* _Work order_: The reply to the records below should contain exactly the lines from the line with "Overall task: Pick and" through the line with "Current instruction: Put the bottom", and nothing besides.

* _Records for the task_:
┏━━
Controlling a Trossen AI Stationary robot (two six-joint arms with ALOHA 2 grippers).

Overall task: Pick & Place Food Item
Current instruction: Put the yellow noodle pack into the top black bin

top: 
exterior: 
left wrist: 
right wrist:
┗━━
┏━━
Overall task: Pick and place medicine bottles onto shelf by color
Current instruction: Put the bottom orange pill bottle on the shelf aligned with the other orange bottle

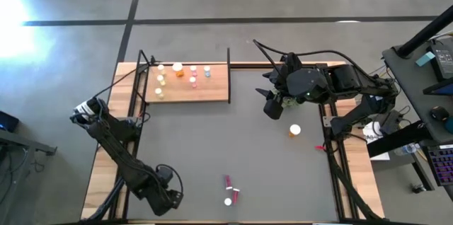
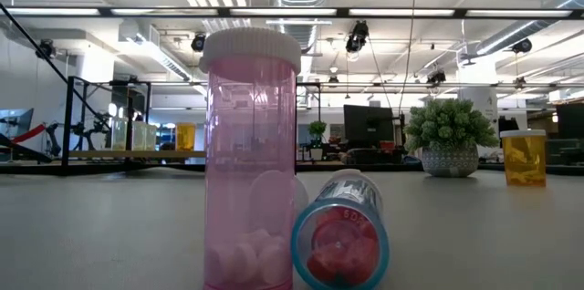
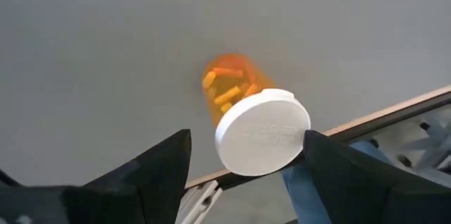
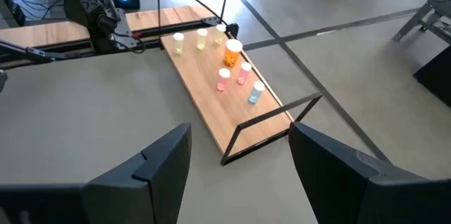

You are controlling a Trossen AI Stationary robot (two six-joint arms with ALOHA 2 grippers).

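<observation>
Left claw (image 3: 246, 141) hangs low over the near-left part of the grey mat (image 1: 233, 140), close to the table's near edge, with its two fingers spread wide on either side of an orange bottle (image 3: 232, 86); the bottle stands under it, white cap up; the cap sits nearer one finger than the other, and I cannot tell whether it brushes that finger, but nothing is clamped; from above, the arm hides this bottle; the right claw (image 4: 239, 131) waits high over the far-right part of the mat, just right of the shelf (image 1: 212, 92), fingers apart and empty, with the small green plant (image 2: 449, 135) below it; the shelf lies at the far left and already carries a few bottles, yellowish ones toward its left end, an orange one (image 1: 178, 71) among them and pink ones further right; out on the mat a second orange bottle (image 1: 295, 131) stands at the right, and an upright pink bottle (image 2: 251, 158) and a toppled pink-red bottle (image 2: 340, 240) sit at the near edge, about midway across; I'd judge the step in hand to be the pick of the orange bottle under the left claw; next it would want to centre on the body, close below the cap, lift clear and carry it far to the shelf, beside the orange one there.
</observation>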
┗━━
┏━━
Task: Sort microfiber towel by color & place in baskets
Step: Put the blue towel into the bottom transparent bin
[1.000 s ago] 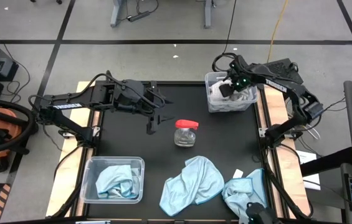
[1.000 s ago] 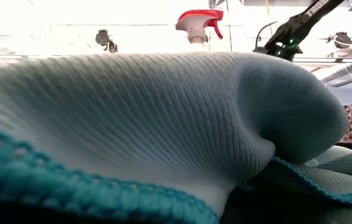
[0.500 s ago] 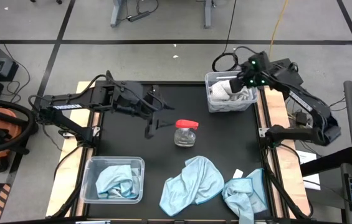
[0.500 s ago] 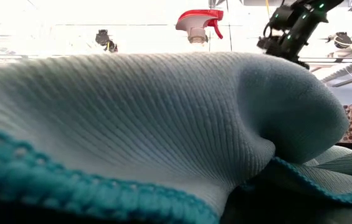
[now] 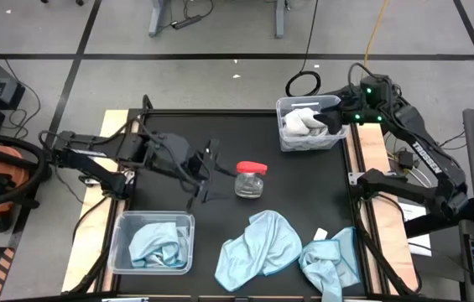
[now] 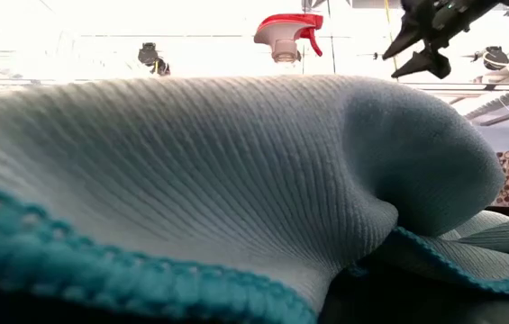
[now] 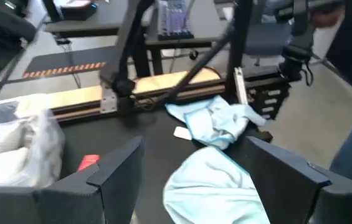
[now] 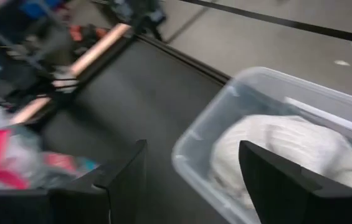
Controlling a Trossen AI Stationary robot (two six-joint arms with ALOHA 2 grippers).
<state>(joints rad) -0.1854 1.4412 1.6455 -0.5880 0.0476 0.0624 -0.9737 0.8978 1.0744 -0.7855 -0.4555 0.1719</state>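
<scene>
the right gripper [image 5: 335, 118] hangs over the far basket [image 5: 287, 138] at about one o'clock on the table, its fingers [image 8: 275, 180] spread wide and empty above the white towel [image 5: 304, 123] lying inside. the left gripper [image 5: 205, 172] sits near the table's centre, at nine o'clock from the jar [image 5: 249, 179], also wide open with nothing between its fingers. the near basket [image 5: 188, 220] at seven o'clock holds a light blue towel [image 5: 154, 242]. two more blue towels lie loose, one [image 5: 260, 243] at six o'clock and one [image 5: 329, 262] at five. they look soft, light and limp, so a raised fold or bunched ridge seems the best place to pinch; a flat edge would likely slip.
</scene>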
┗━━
* _Answer for the task_:
Overall task: Pick and place medicine bottles onto shelf by color
Current instruction: Put the bottom orange pill bottle on the shelf aligned with the other orange bottle

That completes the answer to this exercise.